Q : How many follicles should patients have to give them the best chance of getting pregnant?
A : According to different studies, 3-4 follicles gives one the best chance of getting pregnant, while more follicles beyond that simply increases the risk of multiple pregnancies.
Q : Does IUI make sense when there isn’t a sperm count problem?
A : IUI can help on Clomiphene citrate cycles where immunological factor or cervical mucus is a problem. WI increases the chance of success on injectable (fertility drugs given by injections) cycles no matter what the sperm count. Patients should be treated with IUI if they have been unsuccessful in getting pregnant with regular intercourse.
Q : How many IUIs should each patient try before moving on to IVF?
A : It depends on the age of the patient and what the patient can afford. IUI is considerably cheaper and younger patients would benefit from having more cycles. In general, patient may be given 4-6 IUIs on natural cycles, then similar number on Clomid before moving on to another few cycles on injectables. If they are not successful after four good ovulatory cycles on injectibles with well-timed IUI, it would be time to consider IVF.
Q : Can IUI be done at home?
A : An IUI should not be done at home because the sperm needs to be washed to prevent infection – i.e, separated from the semen. Patients should not attempt to do IUI or intra cervical insemination at home as getting semen or air into the uterus can cause physio-pathological complications.
Q : Is bleeding common after IUI?
A : It does not usually happen, but it is not uncommon. It is most common to have some bleeding if there are difficulties in reaching the cervix or when a tenaculum/instrument is used.
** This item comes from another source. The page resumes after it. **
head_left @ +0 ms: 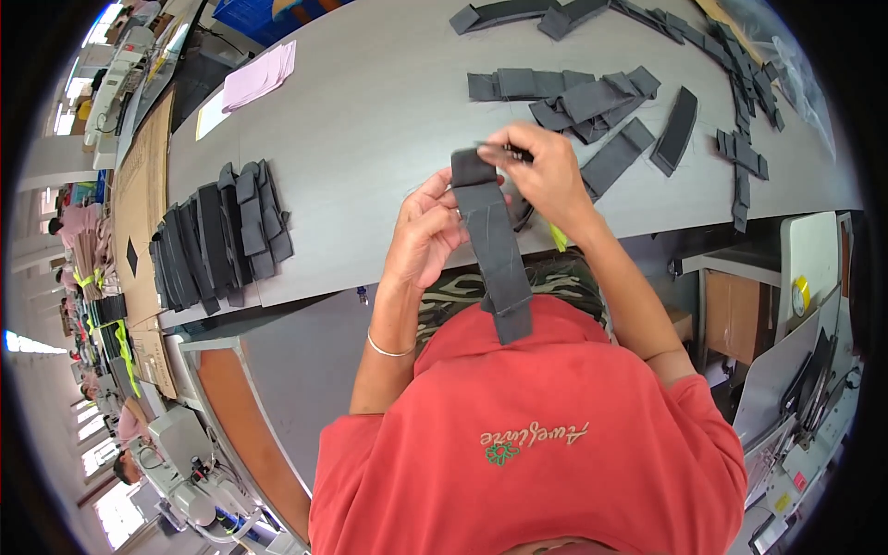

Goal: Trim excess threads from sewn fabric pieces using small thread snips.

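Observation:
A dark grey fabric strip (495,250) with folded, stitched sections hangs from my left hand (425,231), whose fingers are closed on its upper part. The lower end of the strip rests against my red shirt. My right hand (550,171) is closed around a small black tool (509,152) that looks like thread snips, held at the strip's top end. Its exact shape is partly hidden by the fingers. Fine loose threads show on the strip. Just beyond my right hand lies a loose pile of similar grey strips (597,102).
A row of stacked dark strips (217,236) lies at the left of the grey table (370,92). More strips (731,65) stretch along the far right. Pink sheets (260,76) sit at the far left, near cardboard (143,203). Shelving with a box (735,314) stands right.

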A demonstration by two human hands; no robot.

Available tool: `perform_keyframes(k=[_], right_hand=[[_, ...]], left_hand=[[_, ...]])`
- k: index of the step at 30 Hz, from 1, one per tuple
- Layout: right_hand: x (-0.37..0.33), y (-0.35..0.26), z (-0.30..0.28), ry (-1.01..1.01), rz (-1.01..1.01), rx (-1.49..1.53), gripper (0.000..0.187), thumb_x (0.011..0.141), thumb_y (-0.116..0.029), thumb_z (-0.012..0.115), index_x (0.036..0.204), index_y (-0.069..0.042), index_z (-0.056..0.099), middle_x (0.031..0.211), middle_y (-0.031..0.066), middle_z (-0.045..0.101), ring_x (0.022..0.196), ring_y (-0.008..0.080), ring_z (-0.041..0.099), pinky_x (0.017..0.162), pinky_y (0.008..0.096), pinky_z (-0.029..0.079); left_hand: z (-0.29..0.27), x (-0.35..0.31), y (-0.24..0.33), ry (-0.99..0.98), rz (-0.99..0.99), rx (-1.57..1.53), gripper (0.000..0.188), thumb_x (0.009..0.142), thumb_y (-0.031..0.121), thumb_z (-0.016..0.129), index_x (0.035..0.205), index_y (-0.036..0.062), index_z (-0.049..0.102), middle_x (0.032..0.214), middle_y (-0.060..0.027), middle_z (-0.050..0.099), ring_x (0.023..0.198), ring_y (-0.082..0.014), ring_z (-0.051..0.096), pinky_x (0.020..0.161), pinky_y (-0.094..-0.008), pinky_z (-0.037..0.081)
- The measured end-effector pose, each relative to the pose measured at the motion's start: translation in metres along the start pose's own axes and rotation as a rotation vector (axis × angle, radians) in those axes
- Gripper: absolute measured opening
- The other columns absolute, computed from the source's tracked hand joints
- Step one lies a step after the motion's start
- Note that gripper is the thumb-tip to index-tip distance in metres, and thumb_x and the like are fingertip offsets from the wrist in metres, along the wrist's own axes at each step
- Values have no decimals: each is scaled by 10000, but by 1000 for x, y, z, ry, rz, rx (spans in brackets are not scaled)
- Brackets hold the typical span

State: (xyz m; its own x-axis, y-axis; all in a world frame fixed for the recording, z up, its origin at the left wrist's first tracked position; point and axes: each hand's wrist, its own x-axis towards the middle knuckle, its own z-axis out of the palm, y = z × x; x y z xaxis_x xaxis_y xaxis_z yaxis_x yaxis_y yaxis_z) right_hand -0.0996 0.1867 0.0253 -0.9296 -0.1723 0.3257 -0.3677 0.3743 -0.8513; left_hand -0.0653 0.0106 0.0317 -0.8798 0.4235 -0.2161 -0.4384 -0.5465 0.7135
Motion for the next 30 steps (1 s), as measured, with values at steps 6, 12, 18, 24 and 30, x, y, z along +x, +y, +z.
perform_keyframes(k=[6, 12, 18, 24, 30], right_hand=[[-4, 0, 7, 28, 139, 74, 166, 795, -156, 672, 930, -59, 656, 765, 50, 629, 696, 204, 586, 645, 327, 453], [-43, 4, -12, -56, -27, -199, 165, 792, -175, 667, 952, -139, 682, 833, 3, 634, 777, 191, 547, 692, 343, 376], [-64, 3, -10, -52, -120, -257, 225, 728, -61, 686, 945, -122, 695, 736, 16, 583, 689, 204, 499, 663, 319, 340], [-62, -2, 3, 6, -144, -297, 179, 748, -83, 687, 922, -125, 696, 746, 11, 599, 678, 203, 511, 642, 324, 346], [-62, 4, 3, 84, -5, -112, 137, 775, -139, 679, 912, -149, 683, 789, -14, 623, 683, 205, 545, 622, 338, 368]], left_hand=[[-2, -1, -11, 198, -46, 244, 317, 943, 177, 514, 1188, -21, 478, 1032, -210, 645, 892, -236, 672, 728, -361, 585], [-16, -4, -15, 304, -31, 247, 238, 954, 213, 530, 1094, 20, 529, 973, -164, 673, 847, -181, 677, 659, -328, 593], [-16, -2, -16, 299, -47, 245, 233, 951, 222, 536, 1087, 33, 535, 976, -157, 675, 836, -169, 673, 657, -319, 590], [-9, -2, -17, 336, -36, 269, 169, 936, 206, 566, 1021, 60, 552, 915, -94, 668, 769, -122, 651, 600, -265, 552], [-19, -9, -14, 377, -35, 285, 116, 910, 180, 608, 868, 74, 585, 771, 15, 619, 659, -55, 590, 533, -225, 503]])
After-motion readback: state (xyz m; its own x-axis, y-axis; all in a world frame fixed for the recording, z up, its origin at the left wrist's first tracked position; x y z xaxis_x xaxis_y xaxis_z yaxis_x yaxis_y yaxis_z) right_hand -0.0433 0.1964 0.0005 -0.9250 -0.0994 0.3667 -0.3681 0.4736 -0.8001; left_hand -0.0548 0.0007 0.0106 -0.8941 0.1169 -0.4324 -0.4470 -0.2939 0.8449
Q : Where is the sperm collection done?
A : Patients can collect the sperm sample at home and transport it to the clinic as soon as possible (if the journey is about an hour). The clinic can also provide patients with a room to collect the specimen.
Q : How long after IUI should implantation occur and when will patients know they have been successful?
A : Implantation generally takes place 5-10 days after a well-timed IUI. A positive pregnancy test performed after missing the period will indicate that the IUI treatment has been successful. Pregnancy test should be repeated after one week if the test is negative.